Court Slams City of Medford's Baseless Lawsuit Against Fire Fighters, Affirms Arbitration Victory
Attorneys Leah Barrault and Ian Russell persuaded an arbitrator that the City of Medford's redistribution of certain Deputy Chief overtime vacancies violated the collective bargaining agreement with Medford Fire Fighters Union, Local 1032, IAFF. The arbitrator agreed that the reassignment of these vacancies to a single captain - rather than based on seniority of captains from the appropriate work group - violated the past practice enshrined in the contract. Barrault and Russell then persuaded the Middlesex Superior Court to toss out the City's legal challenge to the Award for being practically frivolous. The Court agreed in full with Local 1032.
The City made multiple errors throughout its litigation. Prior to the arbitration, the City filed a civil complaint to stop an arbitration hearing from even being held. But the City never filed the right papers to enable the Court to even consider staying the arbitration, let alone actually putting a stop to it.
During the arbitration, the City claimed that the arbitrator lacked jurisdiction over the grievance. But the City never asked the arbitrator to address this concern. So the arbitrator ignored it.
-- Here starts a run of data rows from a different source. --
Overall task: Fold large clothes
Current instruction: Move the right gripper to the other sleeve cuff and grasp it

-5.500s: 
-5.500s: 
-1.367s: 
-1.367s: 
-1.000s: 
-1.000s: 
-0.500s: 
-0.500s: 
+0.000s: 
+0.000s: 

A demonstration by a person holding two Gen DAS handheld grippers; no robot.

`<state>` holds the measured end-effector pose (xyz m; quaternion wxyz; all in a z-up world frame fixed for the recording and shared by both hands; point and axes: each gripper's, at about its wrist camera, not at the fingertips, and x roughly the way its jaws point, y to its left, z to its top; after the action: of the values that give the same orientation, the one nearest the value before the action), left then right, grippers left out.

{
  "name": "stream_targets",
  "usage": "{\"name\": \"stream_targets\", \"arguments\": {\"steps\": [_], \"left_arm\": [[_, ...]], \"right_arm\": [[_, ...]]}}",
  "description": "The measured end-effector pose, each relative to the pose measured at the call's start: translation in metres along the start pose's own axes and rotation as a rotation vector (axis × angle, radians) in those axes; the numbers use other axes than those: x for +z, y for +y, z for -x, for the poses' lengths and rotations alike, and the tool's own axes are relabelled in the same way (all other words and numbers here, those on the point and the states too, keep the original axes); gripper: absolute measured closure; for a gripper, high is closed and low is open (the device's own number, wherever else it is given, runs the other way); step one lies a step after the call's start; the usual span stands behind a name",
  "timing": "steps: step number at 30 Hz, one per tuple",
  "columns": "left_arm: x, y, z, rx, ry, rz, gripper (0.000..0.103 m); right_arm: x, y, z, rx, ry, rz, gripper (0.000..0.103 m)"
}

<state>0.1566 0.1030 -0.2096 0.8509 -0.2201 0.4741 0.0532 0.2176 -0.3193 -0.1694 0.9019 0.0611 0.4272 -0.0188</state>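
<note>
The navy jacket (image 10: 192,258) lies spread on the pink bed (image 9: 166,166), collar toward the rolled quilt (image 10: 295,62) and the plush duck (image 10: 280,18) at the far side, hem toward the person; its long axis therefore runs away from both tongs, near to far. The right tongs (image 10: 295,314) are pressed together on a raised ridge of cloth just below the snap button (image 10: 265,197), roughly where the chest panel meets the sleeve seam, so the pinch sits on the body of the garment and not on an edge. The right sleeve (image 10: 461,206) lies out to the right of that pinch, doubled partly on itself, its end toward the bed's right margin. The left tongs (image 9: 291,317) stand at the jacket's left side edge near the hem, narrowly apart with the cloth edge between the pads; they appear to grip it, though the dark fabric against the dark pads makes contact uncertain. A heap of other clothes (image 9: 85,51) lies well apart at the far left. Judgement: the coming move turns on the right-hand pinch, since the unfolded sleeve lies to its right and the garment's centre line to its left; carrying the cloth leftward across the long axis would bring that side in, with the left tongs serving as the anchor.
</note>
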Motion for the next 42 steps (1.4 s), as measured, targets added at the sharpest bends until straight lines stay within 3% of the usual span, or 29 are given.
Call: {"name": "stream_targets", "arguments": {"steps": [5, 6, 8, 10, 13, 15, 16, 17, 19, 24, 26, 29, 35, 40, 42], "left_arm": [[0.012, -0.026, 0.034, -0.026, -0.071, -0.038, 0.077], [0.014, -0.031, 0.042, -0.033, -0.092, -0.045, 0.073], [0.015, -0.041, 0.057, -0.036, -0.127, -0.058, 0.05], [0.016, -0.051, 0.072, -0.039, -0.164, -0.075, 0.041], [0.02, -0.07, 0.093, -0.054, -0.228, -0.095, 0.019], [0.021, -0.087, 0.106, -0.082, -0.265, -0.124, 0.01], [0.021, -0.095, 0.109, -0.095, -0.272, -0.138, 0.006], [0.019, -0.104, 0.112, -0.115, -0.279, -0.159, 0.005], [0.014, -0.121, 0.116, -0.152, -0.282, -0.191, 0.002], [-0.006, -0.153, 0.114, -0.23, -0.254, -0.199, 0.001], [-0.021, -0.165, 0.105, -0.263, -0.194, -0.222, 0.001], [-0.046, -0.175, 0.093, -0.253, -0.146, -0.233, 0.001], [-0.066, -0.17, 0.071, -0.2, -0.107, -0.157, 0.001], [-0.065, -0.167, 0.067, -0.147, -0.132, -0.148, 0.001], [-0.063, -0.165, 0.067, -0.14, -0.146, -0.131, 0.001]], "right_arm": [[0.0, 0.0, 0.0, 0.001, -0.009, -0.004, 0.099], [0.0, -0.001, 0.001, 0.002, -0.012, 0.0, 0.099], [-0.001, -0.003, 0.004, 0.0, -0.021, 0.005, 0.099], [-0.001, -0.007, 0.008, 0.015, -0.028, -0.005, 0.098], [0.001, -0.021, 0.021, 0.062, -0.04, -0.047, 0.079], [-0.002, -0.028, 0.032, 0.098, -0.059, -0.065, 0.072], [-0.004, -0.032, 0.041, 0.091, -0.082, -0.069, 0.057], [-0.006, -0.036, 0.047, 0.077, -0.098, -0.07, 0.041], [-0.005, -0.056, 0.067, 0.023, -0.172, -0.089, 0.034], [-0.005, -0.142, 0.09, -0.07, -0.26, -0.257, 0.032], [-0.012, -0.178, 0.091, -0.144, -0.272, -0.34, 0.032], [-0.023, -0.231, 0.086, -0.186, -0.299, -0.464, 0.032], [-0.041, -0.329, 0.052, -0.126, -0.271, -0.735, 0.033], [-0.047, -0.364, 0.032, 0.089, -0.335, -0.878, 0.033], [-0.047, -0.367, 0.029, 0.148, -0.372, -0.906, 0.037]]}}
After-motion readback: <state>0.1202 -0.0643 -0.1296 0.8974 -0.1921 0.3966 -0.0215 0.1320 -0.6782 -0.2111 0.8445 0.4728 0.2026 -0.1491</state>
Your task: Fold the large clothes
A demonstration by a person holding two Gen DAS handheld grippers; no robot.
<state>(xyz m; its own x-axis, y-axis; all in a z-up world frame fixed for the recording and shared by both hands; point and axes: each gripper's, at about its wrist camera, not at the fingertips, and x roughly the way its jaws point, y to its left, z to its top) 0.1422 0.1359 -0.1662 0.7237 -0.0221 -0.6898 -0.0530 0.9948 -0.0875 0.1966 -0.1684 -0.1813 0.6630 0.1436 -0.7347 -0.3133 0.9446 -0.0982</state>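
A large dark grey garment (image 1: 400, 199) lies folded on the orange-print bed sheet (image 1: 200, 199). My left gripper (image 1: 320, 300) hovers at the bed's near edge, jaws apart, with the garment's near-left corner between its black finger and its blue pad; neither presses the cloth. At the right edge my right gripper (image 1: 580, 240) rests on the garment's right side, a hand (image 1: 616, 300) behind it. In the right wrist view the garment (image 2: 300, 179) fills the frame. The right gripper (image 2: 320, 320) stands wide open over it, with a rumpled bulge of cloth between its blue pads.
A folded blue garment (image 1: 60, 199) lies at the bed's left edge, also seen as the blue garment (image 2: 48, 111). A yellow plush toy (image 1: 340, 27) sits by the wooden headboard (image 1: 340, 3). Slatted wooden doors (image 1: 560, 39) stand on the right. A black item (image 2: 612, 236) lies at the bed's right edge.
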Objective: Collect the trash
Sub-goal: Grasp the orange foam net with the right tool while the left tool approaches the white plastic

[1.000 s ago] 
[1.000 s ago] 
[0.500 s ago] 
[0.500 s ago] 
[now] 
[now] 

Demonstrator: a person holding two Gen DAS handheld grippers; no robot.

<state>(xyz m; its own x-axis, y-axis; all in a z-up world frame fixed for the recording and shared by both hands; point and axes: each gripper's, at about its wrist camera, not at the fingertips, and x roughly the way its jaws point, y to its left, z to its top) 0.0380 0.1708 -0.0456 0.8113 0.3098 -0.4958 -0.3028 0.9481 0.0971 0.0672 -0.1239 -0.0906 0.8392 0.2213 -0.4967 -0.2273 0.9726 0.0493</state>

After the arbitration, the City never filed a timely complaint to vacate (or, in other words, reverse) the arbitrator's award.
Despite these major legal errors, the City asked the Court to "stay" the arbitration that already concluded and to rule that the arbitrator lacked jurisdiction to hear the grievance.
The Court easily dismissed the City's belated motion to stay. As the judge wrote, "This Court cannot stay, postpone, halt or suspend an arbitration that as already occurred." The Court then rejected the City's other theory to challenge the award, because the City again failed to file the correct papers to challenge the award. The Court ignored the merits of the City's arguments because the City fundamentally disregarded basic court procedure.
The Judge then effectively affirmed the Union's arbitration victory as a default because the City's legal strategy involved ignoring "clear statutory directives" about how to attack an arbitration award.